> [PROBLEM] In the listing that follows, locate the line containing "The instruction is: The" and the line containing "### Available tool". Retype exactly those two lines and every line between them, and nothing more.
*** Opening MATERIALS PROVIDED ***
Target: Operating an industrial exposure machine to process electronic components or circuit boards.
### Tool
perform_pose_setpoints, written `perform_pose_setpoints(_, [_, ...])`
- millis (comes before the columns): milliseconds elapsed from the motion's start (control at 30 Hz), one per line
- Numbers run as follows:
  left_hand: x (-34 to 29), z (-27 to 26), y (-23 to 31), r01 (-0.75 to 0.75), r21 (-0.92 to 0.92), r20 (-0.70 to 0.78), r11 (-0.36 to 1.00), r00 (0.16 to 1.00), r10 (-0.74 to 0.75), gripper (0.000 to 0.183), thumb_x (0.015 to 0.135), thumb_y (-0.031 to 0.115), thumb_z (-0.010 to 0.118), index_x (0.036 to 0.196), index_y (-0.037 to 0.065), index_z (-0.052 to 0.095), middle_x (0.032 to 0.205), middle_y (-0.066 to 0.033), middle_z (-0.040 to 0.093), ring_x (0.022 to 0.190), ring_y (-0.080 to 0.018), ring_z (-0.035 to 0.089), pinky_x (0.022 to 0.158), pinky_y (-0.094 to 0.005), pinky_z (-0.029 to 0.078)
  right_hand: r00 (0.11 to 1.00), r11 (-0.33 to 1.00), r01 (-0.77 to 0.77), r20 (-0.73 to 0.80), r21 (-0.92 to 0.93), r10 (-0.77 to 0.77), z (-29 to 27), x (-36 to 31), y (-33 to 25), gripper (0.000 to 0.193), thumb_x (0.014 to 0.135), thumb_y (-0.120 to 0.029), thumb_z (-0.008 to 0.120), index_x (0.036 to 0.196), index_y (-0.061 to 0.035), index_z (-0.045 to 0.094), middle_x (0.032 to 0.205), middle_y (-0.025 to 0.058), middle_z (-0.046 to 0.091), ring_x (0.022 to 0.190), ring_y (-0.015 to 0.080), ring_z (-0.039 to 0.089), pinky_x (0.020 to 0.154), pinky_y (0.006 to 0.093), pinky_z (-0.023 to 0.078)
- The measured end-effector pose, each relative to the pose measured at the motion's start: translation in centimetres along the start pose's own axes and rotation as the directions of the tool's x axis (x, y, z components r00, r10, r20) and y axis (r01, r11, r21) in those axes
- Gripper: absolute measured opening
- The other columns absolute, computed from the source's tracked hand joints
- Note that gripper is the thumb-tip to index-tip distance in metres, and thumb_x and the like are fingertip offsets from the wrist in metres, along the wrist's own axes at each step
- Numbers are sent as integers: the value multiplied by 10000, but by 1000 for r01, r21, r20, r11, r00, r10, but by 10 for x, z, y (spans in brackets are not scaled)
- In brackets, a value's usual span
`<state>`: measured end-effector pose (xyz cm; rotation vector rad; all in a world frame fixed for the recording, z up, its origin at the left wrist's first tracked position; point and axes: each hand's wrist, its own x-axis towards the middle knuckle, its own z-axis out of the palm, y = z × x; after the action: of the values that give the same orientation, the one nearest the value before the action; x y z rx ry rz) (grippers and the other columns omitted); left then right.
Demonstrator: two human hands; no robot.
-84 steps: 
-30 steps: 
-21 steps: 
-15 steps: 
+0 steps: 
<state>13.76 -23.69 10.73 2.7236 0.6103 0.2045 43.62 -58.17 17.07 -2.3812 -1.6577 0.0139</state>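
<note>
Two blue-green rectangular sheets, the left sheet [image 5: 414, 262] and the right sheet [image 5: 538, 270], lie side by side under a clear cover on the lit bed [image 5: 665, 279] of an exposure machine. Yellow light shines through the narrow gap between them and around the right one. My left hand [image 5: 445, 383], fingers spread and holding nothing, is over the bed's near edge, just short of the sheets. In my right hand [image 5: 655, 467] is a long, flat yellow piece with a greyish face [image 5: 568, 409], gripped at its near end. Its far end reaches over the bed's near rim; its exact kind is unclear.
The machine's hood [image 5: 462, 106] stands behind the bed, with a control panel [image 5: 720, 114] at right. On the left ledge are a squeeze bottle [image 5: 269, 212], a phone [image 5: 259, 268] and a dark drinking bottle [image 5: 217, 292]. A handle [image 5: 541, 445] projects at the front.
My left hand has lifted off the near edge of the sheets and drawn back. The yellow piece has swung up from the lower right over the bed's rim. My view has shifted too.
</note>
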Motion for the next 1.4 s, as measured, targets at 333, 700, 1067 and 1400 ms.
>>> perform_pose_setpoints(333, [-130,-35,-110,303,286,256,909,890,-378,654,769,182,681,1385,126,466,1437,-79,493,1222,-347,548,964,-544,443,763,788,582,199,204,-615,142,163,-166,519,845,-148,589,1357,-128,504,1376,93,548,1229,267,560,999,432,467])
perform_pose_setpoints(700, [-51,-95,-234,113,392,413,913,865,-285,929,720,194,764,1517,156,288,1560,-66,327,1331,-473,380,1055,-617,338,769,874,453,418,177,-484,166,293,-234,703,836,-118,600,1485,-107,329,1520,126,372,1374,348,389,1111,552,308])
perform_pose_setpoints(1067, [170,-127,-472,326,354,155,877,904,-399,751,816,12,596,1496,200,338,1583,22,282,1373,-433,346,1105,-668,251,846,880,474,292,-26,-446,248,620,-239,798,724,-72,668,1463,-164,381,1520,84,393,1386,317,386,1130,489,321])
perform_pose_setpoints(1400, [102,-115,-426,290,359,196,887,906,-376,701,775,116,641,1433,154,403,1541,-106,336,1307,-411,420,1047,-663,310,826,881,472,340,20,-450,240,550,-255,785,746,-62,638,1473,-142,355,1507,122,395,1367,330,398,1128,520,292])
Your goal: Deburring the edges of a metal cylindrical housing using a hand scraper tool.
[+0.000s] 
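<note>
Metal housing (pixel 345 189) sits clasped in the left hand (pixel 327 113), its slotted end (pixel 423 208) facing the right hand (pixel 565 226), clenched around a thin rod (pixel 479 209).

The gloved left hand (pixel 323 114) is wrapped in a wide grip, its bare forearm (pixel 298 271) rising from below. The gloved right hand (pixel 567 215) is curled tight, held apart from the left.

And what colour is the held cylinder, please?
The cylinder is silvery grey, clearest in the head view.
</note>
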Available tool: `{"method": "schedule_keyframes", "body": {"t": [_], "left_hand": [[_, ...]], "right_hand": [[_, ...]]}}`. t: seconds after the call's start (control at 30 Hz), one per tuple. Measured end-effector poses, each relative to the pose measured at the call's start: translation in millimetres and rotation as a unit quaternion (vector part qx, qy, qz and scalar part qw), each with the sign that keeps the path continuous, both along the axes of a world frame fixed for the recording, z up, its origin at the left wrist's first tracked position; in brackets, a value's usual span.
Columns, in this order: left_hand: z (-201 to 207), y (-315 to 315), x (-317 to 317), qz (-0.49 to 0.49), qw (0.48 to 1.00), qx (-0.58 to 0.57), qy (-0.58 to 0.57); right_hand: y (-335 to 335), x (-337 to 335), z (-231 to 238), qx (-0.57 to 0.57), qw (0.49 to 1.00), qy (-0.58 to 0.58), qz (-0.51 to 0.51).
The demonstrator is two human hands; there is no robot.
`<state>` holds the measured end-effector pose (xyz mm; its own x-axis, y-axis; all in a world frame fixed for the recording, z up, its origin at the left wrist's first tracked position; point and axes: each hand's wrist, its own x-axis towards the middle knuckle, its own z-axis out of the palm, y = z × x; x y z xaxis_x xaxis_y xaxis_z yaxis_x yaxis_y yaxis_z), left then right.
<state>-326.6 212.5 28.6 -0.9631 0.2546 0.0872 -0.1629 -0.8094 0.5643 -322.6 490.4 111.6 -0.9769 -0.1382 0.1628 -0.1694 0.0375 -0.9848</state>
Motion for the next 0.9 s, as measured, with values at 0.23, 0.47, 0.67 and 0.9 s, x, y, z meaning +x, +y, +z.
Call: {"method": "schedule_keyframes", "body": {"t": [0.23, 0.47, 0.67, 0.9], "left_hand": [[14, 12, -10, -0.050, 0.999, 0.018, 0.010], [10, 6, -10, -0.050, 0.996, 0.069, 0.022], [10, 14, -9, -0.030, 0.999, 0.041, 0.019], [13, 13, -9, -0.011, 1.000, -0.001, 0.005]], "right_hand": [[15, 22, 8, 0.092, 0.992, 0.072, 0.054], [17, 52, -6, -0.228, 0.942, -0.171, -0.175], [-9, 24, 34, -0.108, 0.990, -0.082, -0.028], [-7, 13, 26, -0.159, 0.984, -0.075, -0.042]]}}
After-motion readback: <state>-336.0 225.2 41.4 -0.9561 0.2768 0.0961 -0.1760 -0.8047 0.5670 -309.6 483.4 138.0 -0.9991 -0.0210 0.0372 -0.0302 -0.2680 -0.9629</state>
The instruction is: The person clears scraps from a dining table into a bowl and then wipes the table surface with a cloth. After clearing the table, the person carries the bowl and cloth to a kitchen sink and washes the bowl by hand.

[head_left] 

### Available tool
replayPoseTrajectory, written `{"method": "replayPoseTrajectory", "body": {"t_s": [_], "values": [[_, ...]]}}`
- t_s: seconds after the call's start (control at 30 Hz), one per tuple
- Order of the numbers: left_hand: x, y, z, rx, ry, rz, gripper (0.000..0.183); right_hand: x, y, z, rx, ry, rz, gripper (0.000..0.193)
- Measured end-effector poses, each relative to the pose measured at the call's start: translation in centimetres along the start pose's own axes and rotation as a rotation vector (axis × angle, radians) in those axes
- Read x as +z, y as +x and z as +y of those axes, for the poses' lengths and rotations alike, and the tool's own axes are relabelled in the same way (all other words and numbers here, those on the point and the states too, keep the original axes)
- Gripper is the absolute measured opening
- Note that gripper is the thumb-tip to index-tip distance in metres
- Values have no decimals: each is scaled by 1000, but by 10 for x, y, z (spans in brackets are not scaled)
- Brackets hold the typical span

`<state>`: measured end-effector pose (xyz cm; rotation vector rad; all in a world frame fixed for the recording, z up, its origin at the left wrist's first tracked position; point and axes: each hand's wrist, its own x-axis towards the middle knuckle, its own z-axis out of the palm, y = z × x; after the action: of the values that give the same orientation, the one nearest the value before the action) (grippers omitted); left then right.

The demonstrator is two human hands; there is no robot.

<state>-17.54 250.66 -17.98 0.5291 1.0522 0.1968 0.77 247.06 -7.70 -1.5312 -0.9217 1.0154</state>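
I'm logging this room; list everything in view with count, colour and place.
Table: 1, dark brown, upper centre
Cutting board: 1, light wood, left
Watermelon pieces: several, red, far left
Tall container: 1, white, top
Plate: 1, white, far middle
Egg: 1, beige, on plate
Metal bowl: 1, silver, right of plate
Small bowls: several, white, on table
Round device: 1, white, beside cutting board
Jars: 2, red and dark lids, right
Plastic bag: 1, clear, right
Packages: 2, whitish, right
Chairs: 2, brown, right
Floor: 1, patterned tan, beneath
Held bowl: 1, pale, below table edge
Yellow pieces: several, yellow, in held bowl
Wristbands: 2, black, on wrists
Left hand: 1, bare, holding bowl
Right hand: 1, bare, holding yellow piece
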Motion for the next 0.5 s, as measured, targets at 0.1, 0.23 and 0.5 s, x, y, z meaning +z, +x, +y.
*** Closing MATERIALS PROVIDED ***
> [EXERCISE RESPONSE]
The instruction is: The person clears scraps from a dining table into a bowl and then wipes the table surface with a cloth. After clearing the table, the person carries the bowl and cloth to a kitchen sink and washes the bowl by hand.

[head_left] 

### Available tool

Work on the exercise is finished.